[WHAT IS NEEDED]
Your output must match the data word for word, with every line included.

[GIVEN INFORMATION]
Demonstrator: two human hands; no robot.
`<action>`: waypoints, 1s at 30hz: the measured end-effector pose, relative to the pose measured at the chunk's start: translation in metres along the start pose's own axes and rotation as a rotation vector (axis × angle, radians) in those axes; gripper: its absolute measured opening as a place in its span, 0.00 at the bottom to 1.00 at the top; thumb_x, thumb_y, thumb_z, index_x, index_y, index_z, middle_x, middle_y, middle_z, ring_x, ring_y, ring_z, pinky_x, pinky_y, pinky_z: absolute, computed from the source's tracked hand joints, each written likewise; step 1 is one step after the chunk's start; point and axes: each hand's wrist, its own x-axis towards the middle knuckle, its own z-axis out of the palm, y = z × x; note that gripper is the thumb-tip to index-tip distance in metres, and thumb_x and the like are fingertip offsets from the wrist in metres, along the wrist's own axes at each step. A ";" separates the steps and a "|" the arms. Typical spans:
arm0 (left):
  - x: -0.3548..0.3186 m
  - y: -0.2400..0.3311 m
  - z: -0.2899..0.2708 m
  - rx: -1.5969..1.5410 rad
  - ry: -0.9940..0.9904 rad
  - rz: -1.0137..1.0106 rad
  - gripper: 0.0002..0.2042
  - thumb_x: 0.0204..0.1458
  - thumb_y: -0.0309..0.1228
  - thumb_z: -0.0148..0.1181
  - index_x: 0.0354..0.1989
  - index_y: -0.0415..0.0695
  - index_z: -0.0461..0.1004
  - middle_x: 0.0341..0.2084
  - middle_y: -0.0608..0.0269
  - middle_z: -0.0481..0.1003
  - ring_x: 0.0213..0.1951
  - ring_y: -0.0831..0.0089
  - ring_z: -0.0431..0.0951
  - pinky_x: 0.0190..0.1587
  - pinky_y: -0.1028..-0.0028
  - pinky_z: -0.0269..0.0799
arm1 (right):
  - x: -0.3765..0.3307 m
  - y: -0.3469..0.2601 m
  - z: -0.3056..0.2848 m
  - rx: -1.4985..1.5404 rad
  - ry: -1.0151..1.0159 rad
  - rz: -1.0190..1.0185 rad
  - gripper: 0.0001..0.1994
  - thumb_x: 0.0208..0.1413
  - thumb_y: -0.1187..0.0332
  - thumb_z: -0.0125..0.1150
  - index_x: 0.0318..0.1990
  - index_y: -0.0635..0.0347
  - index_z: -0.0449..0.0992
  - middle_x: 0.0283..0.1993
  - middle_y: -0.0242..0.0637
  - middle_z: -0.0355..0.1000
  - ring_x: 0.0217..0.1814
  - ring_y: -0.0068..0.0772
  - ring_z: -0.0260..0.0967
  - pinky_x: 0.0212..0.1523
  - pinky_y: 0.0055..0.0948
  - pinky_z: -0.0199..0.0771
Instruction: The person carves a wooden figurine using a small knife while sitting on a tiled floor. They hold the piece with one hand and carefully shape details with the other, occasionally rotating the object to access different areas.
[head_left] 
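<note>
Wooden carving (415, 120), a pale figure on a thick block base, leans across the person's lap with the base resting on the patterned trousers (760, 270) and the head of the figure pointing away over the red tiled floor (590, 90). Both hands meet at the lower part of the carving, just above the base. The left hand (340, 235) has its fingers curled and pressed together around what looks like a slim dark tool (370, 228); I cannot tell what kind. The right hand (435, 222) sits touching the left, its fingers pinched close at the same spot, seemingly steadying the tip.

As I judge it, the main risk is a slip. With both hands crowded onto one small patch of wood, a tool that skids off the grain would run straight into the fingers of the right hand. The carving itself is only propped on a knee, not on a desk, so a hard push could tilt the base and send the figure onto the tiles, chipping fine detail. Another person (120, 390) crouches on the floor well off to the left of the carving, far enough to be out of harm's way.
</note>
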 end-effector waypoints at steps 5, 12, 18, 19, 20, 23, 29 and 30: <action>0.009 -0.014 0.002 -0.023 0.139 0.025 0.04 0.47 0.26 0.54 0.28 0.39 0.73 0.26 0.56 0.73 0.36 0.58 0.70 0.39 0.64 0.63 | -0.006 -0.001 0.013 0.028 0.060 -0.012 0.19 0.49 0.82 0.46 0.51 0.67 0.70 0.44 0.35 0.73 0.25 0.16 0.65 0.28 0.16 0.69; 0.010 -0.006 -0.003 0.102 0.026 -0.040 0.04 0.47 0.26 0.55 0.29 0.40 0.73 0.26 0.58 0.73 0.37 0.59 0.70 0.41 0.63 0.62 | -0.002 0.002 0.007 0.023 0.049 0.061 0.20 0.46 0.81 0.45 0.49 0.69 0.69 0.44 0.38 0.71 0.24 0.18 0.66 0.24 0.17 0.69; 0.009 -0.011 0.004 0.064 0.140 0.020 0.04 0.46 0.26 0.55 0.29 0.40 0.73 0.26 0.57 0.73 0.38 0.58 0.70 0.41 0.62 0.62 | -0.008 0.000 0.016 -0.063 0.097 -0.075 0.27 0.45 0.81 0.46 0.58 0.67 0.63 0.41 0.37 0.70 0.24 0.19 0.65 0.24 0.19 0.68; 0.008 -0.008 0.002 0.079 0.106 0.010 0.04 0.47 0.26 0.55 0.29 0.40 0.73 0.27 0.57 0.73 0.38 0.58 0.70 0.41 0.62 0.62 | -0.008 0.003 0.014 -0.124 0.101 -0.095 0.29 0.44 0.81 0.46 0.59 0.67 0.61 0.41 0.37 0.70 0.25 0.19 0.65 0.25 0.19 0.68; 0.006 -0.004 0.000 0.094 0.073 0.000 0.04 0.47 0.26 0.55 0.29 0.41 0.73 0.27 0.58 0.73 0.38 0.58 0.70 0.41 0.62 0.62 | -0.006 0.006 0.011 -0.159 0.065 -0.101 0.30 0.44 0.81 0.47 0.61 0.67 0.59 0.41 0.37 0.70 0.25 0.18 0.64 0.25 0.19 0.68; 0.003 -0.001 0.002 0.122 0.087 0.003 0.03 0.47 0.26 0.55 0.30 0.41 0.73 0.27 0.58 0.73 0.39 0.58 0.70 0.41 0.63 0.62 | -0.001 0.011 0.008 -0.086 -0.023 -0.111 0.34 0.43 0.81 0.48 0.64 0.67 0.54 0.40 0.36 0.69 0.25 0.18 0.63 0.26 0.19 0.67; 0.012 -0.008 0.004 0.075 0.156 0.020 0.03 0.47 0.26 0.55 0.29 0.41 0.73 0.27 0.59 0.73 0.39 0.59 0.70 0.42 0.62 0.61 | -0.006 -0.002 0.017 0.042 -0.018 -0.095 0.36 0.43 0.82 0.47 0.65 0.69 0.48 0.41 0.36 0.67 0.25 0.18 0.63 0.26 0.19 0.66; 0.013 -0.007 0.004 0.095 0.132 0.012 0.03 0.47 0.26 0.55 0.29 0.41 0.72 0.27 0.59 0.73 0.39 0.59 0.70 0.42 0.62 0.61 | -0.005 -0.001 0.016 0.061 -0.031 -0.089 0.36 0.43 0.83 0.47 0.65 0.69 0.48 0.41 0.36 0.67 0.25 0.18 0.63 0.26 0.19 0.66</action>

[REPLY TO THE EXERCISE]
Demonstrator: two human hands; no robot.
`<action>`: waypoints, 1s at 30hz: the measured end-effector pose, relative to the pose measured at the chunk's start: translation in metres along the start pose's own axes and rotation as a rotation vector (axis × angle, radians) in those axes; gripper: its absolute measured opening as a place in its span, 0.00 at the bottom to 1.00 at the top; thumb_x, thumb_y, thumb_z, index_x, index_y, index_z, middle_x, middle_y, middle_z, ring_x, ring_y, ring_z, pinky_x, pinky_y, pinky_z: absolute, computed from the source's tracked hand joints, each written likewise; step 1 is one step after the chunk's start; point and axes: each hand's wrist, its own x-axis towards the middle knuckle, its own z-axis out of the palm, y = z × x; note that gripper is the thumb-tip to index-tip distance in metres, and thumb_x and the like are fingertip offsets from the wrist in metres, along the wrist's own axes at each step. A ";" separates the steps and a "|" the arms. Typical spans:
arm0 (left):
  - x: -0.3548..0.3186 m
  - y: -0.2400..0.3311 m
  - z: -0.2899..0.2708 m
  - rx: -1.5969..1.5410 rad
  - ry: -0.9940..0.9904 rad
  - rz: -1.0137..1.0106 rad
  - gripper: 0.0002..0.2042
  - thumb_x: 0.0204..0.1458
  - thumb_y: -0.0309..0.1228
  - thumb_z: -0.0148..0.1181
  - index_x: 0.0354..0.1989
  - index_y: -0.0415..0.0695
  - index_z: -0.0461..0.1004
  - middle_x: 0.0341..0.2084
  - middle_y: -0.0608..0.0269
  - middle_z: -0.0481..0.1003
  - ring_x: 0.0213..0.1951
  - ring_y: -0.0831..0.0089
  - ring_z: -0.0431..0.0951
  - pinky_x: 0.0190..0.1587
  - pinky_y: -0.1028..-0.0028
  - pinky_z: -0.0269..0.0799
arm1 (right):
  - x: -0.3765..0.3307 m
  - y: -0.3469..0.2601 m
  - z: -0.3056..0.2848 m
  - rx: -1.4985..1.5404 rad
  - ry: -1.0151..1.0159 rad
  - rz: -1.0190..1.0185 rad
  - gripper: 0.0001..0.1994
  - thumb_x: 0.0208..0.1413
  - thumb_y: -0.1187..0.0332
  - thumb_z: -0.0125..0.1150
  - index_x: 0.0318..0.1990
  - index_y: -0.0635..0.0347
  - index_z: -0.0449..0.0992
  - middle_x: 0.0283..0.1993
  - middle_y: -0.0242..0.0637
  - middle_z: -0.0355..0.1000
  - ring_x: 0.0217..0.1814
  - ring_y: -0.0068..0.0772
  - ring_z: -0.0260..0.0967
  - pinky_x: 0.0212..0.1523
  - pinky_y: 0.0055..0.0948
  - pinky_z: -0.0199..0.0771
Instruction: The person carves a wooden figurine using a small knife while sitting on a tiled floor. They hold the piece with one hand and carefully shape details with the other, occasionally rotating the object to access different areas.
[head_left] 
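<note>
Wooden carving (415, 120), a pale figure on a thick block base, leans across the person's lap with the base resting on the patterned trousers (760, 270) and the head of the figure pointing away over the red tiled floor (590, 90). Both hands meet at the lower part of the carving, just above the base. The left hand (340, 235) has its fingers curled and pressed together around what looks like a slim dark tool (370, 228); I cannot tell what kind. The right hand (435, 222) sits touching the left, its fingers pinched close at the same spot, seemingly steadying the tip.

As I judge it, the main risk is a slip. With both hands crowded onto one small patch of wood, a tool that skids off the grain would run straight into the fingers of the right hand. The carving itself is only propped on a knee, not on a desk, so a hard push could tilt the base and send the figure onto the tiles, chipping fine detail. Another person (120, 390) crouches on the floor well off to the left of the carving, far enough to be out of harm's way.
</note>
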 end-effector waypoints at steps 5, 12, 18, 19, 20, 23, 29 and 30: <action>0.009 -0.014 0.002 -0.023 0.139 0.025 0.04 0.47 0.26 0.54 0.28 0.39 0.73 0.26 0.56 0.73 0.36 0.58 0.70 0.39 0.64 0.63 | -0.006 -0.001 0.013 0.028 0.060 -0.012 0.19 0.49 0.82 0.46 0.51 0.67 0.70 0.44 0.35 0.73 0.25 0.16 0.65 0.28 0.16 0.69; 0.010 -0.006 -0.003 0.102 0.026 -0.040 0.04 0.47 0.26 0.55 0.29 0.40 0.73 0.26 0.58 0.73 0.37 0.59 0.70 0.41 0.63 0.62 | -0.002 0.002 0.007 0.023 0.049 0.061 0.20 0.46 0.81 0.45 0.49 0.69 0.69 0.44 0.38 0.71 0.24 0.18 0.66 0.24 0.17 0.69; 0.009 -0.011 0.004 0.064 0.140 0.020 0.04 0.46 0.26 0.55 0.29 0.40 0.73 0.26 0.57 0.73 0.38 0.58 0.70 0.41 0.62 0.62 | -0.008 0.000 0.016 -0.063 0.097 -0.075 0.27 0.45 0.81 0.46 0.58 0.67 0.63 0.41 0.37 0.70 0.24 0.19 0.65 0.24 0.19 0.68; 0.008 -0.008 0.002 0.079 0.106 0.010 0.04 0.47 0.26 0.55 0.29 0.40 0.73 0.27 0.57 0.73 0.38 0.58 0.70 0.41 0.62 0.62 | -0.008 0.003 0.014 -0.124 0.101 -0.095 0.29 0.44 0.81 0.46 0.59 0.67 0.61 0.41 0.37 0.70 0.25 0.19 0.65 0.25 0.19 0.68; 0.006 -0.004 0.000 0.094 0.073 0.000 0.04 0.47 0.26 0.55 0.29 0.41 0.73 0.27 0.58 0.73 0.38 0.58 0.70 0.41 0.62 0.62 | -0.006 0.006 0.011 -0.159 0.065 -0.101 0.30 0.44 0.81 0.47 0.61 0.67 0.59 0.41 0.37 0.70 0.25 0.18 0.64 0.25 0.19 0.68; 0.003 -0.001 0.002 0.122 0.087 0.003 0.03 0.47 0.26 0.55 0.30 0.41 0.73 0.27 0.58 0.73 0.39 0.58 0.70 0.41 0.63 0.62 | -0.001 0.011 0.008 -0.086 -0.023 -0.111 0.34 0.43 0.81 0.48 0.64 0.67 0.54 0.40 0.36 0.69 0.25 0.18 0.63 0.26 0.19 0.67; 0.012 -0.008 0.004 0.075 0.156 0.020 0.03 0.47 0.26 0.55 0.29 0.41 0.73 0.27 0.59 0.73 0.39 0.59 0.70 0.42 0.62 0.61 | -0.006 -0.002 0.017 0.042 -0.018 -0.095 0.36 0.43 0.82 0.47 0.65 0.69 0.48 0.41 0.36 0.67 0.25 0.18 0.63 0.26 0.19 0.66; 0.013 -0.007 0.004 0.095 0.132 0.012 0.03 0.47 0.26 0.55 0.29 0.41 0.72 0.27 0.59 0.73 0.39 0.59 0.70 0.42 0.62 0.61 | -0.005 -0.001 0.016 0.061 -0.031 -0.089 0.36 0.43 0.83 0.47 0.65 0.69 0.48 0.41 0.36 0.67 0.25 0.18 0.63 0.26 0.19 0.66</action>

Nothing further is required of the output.